» **Problem description**
Extract, exactly and without pictures, every line from the one that includes "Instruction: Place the" through the final line of the material below.

» **Supplied information**
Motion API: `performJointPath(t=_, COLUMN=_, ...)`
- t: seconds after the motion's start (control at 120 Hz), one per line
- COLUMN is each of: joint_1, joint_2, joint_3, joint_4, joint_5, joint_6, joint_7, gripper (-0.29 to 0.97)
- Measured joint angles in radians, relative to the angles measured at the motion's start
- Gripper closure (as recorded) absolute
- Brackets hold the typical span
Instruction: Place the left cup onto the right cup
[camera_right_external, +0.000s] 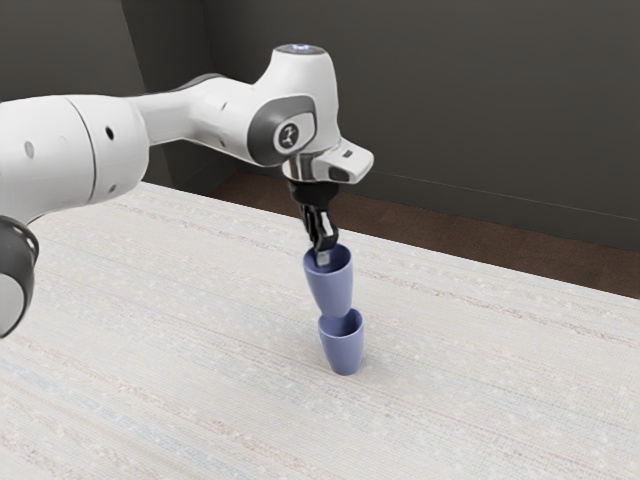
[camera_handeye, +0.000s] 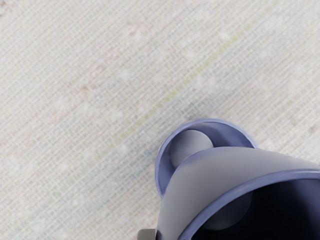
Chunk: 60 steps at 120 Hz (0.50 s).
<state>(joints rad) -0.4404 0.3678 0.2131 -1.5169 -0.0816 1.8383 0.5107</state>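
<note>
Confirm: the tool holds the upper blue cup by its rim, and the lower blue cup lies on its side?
No: the lower blue tapered cup stands upright, per the exterior view. The tool holds the upper blue tapered cup by its rim.

Upper cup (camera_right_external: 328, 285) and lower cup (camera_right_external: 342, 348) both look smooth, matt, plastic-like; the table (camera_right_external: 480, 380) is rough, woven like cloth; the arm (camera_right_external: 120, 135) shell gleams glossy white.
</note>
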Motion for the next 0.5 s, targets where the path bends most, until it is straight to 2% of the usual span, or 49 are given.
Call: performJointPath(t=0.5, joint_1=0.0, joint_2=0.024, joint_3=-0.01, joint_4=0.0, joint_5=-0.001, joint_6=0.008, joint_7=-0.001, gripper=0.79)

» **Expected answer**
Instruction: Place the left cup onto the right cup
[camera_right_external, +0.000s] 
[camera_handeye, +0.000s] 
Chunk: 60 steps at 120 Hz (0.50 s).
<state>(joints rad) -0.4404 0.3678 0.2131 -1.5169 -0.0816 1.8383 0.5107</state>
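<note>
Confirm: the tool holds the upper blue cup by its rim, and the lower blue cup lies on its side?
No: the lower blue tapered cup stands upright, per the exterior view. The tool holds the upper blue tapered cup by its rim.

Upper cup (camera_right_external: 328, 285) and lower cup (camera_right_external: 342, 348) both look smooth, matt, plastic-like; the table (camera_right_external: 480, 380) is rough, woven like cloth; the arm (camera_right_external: 120, 135) shell gleams glossy white.
</note>
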Motion for the next 0.5 s, targets where the path bends most, until it is straight to 2% of the usual span, or 49 are given.
Call: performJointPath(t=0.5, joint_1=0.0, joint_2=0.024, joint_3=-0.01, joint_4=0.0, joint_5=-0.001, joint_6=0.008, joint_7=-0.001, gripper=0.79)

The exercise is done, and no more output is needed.